▸ **Task instructions**
From the line containing "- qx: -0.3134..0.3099" down to the line containing "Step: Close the" in the records below, reproduce every line exactly, ends included, and omit all others.

▸ **Listed entries**
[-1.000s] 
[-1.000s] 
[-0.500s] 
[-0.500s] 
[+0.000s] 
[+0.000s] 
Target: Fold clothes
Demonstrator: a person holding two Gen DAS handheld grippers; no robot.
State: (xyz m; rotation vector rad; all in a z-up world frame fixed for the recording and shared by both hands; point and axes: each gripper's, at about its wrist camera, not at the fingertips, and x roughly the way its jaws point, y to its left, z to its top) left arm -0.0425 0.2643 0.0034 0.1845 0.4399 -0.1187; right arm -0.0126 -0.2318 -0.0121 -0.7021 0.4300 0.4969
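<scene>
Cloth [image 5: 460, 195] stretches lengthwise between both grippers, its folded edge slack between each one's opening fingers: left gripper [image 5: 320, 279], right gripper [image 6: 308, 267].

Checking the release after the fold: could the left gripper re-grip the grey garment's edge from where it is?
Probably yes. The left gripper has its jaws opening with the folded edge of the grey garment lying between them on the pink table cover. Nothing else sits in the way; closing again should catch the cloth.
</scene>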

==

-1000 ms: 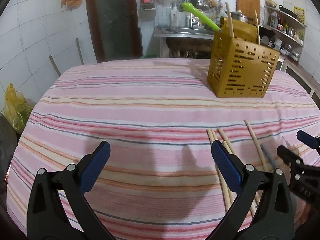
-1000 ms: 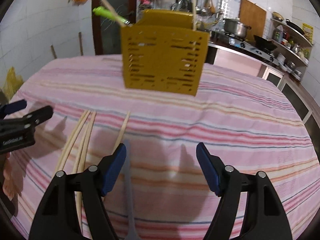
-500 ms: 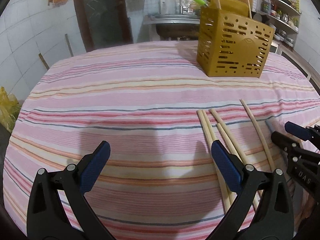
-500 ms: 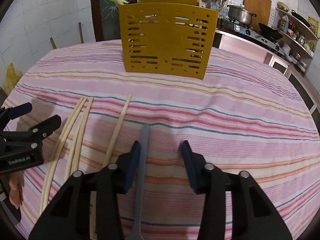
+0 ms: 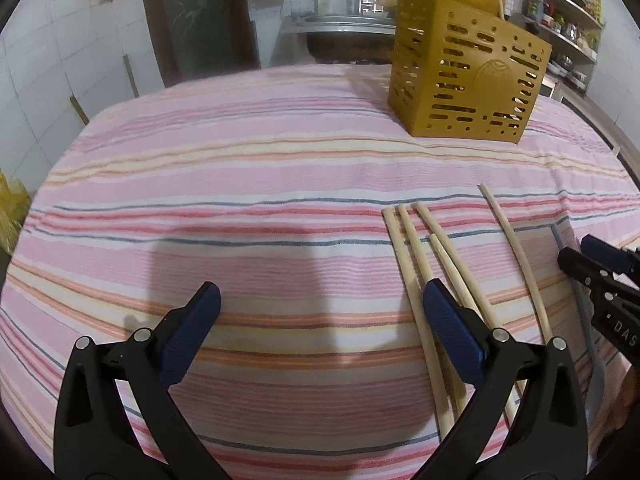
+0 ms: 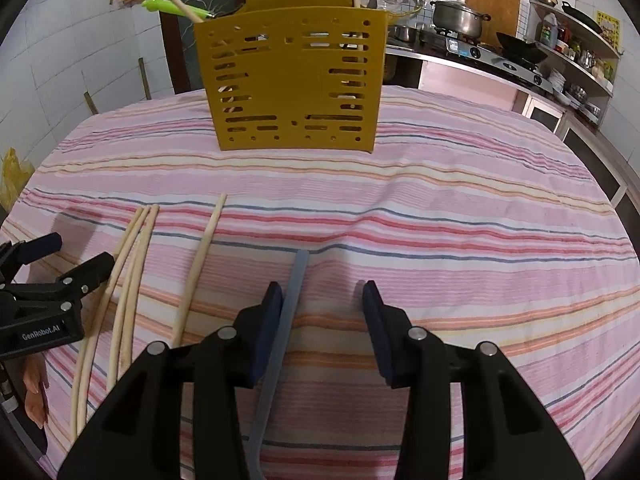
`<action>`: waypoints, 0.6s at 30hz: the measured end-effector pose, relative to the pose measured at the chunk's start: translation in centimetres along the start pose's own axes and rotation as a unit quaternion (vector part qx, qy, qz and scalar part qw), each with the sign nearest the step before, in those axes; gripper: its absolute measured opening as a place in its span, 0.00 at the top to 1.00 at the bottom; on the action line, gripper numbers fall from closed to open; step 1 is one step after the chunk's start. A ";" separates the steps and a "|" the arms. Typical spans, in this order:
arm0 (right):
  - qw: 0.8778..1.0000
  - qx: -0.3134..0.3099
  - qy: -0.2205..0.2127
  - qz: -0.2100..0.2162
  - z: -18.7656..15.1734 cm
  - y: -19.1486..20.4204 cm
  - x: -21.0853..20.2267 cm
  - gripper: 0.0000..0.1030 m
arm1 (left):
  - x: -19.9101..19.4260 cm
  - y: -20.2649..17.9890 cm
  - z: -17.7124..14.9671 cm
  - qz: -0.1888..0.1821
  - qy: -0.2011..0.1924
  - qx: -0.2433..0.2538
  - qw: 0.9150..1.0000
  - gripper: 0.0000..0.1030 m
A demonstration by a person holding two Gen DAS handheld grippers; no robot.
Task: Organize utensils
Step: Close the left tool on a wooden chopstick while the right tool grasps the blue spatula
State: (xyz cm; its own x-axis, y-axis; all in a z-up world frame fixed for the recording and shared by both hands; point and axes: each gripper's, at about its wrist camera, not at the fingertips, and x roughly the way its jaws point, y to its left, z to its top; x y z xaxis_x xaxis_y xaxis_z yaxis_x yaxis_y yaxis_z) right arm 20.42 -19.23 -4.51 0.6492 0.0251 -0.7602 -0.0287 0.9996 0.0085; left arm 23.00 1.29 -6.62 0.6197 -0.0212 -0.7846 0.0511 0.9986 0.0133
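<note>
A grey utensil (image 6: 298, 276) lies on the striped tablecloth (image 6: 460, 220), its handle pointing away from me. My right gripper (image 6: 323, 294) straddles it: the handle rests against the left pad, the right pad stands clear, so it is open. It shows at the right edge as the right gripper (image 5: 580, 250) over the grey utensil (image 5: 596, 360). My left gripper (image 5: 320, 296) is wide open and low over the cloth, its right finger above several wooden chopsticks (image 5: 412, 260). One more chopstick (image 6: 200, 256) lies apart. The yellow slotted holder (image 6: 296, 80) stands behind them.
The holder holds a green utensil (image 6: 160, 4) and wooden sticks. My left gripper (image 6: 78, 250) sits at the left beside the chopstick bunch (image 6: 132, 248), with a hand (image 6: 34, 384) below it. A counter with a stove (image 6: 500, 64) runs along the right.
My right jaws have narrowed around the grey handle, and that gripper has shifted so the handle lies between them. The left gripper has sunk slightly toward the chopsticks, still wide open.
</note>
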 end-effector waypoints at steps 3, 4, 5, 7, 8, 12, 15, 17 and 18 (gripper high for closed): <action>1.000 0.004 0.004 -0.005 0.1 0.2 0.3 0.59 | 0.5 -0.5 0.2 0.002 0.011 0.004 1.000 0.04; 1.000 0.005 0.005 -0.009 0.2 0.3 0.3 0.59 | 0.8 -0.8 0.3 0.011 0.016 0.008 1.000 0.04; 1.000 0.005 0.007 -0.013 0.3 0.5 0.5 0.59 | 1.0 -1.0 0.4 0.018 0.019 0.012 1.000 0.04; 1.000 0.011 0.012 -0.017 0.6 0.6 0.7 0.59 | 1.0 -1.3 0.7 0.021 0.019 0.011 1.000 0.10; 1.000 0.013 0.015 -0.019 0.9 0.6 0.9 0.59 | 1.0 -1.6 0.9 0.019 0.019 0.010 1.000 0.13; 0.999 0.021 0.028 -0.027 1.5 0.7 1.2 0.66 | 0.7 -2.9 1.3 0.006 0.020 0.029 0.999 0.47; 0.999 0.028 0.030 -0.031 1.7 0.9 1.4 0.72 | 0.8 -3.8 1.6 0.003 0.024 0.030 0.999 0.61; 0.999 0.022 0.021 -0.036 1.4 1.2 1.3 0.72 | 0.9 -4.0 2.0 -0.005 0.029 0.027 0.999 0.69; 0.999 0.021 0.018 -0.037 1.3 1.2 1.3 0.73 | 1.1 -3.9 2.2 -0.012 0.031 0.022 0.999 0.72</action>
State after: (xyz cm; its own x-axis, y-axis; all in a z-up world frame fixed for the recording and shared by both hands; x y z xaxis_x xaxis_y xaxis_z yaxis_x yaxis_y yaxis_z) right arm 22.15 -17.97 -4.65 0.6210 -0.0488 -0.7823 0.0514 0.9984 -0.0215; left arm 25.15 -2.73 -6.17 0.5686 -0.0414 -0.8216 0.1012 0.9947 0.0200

▸ **Exercise answer**
  - qx: -0.3134..0.3099
  - qy: -0.2205..0.2127
  - qz: -0.2100..0.2162
  - z: -18.7656..15.1734 cm
  - y: -19.1486..20.4204 cm
  - x: -21.0853..20.2267 cm
  - gripper: 0.0000..0.1030 m
arm1 (left):
  - x: -19.9101..19.4260 cm
  - y: -20.2649..17.9890 cm
  - z: -17.7124..14.9671 cm
  - qz: -0.1888..0.1821
  - qy: -0.2011..0.1924
  - qx: -0.2433..0.2538
  - qw: 0.9150..1.0000
  - gripper: 0.0000..0.1030 m
A demonstration by a person holding two Gen DAS handheld grippers; no robot.
Task: Organize utensils
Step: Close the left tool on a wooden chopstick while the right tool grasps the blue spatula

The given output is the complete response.